Queens University at Kingston

HyperMetricsNotes

glossary File 7
[glossary Contents] [Previous File] [Next File]


G. Statistical Inference

  1. Confidence Intervals
  2. We will define confidence intervals for a population parameter $a$ in the following situation:
    1. We have a sample of size N
    2. We already have an estimator $\hat{a}$ that we know is unbiased
    3. We also know from some other results that
      $${\hat{a} - a \over \hat{se}(\hat{a}) } \sim t_{N-k}$$
      The value of k is going to depend on the situation in which we are estimating $a$ .
    A confidence interval for a parameter $a$ , given and estimator $\hat{a}$ is a range $R= [\hat{a}-\hat{b},\hat{a}+\hat{a}]$ computed from the sample data so that the true value $a$ lies in $R$ in a pre-determined (before sampling) percentage of all possible samples from the population.
    The pre-determined percentage is called the confidence level. It is usually denoted by "1-$\alpha$ ." where $\alpha$ is the significance level.
    Note that the range is defined by a pair of numbers $\hat{a}$ and $\hat{b}$ which by defintion are functions of a sample, so they are random variables.
    The definition now says that $\hat{b}$ must be chosen so that the true value $a$ must lie in the range in 1-$\alpha$ of the samples. In other words:
    $$P(\hat{a}-\hat{b} < \hat{a}+\hat{b}) = 1 - \alpha$$

    or

    $$P( |\hat{a}-a| <\hat{b} ) = 1-\alpha\eqno{(*)}$$
    The only random (sample-dependent) values in (*) are $\hat{a}$ and $\hat{b}$ . This explains why we need to know the sampling distribution of $\hat{a}$ , otherwise we could not determine a value of $\hat{b}$ that makes (*) true.
    We started with the presumption that left hand side of the inequality in (*) equals the absolute value of the numerator of a $t_{N-k}$ distribution. Dividing both sides of the inequality by the denominator allows us to write (*) as
    $$P(|t| < \hat{b} / \hat{se}(\hat{a}) ) = 1-\alpha$$
    Using tables of the t-distribution, we find the critical value $t^\star(\alpha,N-k)$ that makes this inequality true. In other words, set:
    $$\hat{b} = t^\star_{\alpha,N-K}\hat{se}(\hat{a})$$
    where
    $$P(|t| < t^\star_{\alpha,N-K}) \equiv 1-\alpha$$
    This leads to the much more familiar expression for a confidence interval for $a$ :
    $$R \equiv [ \hat{a}-t^\star_{\alpha,N-K}\hat{se}(\hat{a}) , \hat{a}+t^\star_{\alpha,N-k}\hat{se}(\hat{a})]$$

    3 Steps to construct a Confidence Interval

    1. Choose your confidence level 1-$\alpha$ , determine the value of k for your situation (discussed later), and look up the value of $t^\star_{\alpha,N-k}$ .
    2. Compute the estimate $\hat{a}$ and its estimated standard error $\hat{se}[\hat{a}]$ .
    3. Compute $\hat{b} = t^\star_{\alpha,N-K}\hat{se}(\hat{a})$ and finally $\hat{a} \pm \hat{b}$ .

  3. Hypothesis Testing
  4. A hypothesis test solves the following problem:
    Make a decision to either REJECT or FAIL-TO-REJECT a hypothesis that a population parameter equals a particular value. Do this while setting the proportion of samples in which rejection occurs when the hypothesis is true to a pre-determined value.
    The proportion of samples in which FALSE rejection occurs is called the level of significance of the test, usually denoted $\alpha$ . We also call this the probability of a Type I error. A Type II error is failing to reject the hypothesis when it is actually false.

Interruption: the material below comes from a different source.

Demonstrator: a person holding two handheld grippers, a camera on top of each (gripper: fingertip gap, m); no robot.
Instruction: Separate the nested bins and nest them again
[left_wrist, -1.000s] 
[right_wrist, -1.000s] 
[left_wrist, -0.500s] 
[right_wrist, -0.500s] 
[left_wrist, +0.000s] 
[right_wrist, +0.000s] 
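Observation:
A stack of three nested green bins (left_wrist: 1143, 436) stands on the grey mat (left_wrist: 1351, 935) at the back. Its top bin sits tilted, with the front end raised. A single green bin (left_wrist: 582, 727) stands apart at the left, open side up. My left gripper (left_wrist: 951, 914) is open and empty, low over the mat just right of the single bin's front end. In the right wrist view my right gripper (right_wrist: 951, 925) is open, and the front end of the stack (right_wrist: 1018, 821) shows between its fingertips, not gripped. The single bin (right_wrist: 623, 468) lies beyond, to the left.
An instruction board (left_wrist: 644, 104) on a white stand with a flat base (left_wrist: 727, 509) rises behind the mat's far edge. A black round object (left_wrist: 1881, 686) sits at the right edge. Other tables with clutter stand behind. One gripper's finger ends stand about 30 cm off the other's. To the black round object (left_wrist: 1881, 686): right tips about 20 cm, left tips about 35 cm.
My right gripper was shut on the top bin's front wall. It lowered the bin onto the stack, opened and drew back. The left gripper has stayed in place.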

    When constructing a confidence interval, the interval depends on the sample and so it is random. When conducting a hypothesis test, the decision (reject or fail-to-reject) depends on the sample and so the decision made is random before the sample is drawn.

    5 Required Elements of a Hypothesis Test

    1. The NULL Hypothesis $H_0$ , which states the value to test.
    2. The ALTERNATIVE Hypothesis $H_A$ , which are the values to test against
    3. The probability of Type I error, usually called ALPHA ($\alpha$ ), also known as the test's level of significance. The value of $\alpha$ is chosen by the researcher!
    4. A test statistic which:
      1. can be computed with sample information
      2. whose distribution is known when the NULL hypothesis is true
    5. The values of the test statistic for which the NULL is rejected in favour of the ALTERNATIVE. This is sometimes called the CRITICAL REGION of the test.
    Each of these required elements can be determined before anything is done with the sample information. Once each of these elements is specified correctly, carrying out a hypothesis test is simple.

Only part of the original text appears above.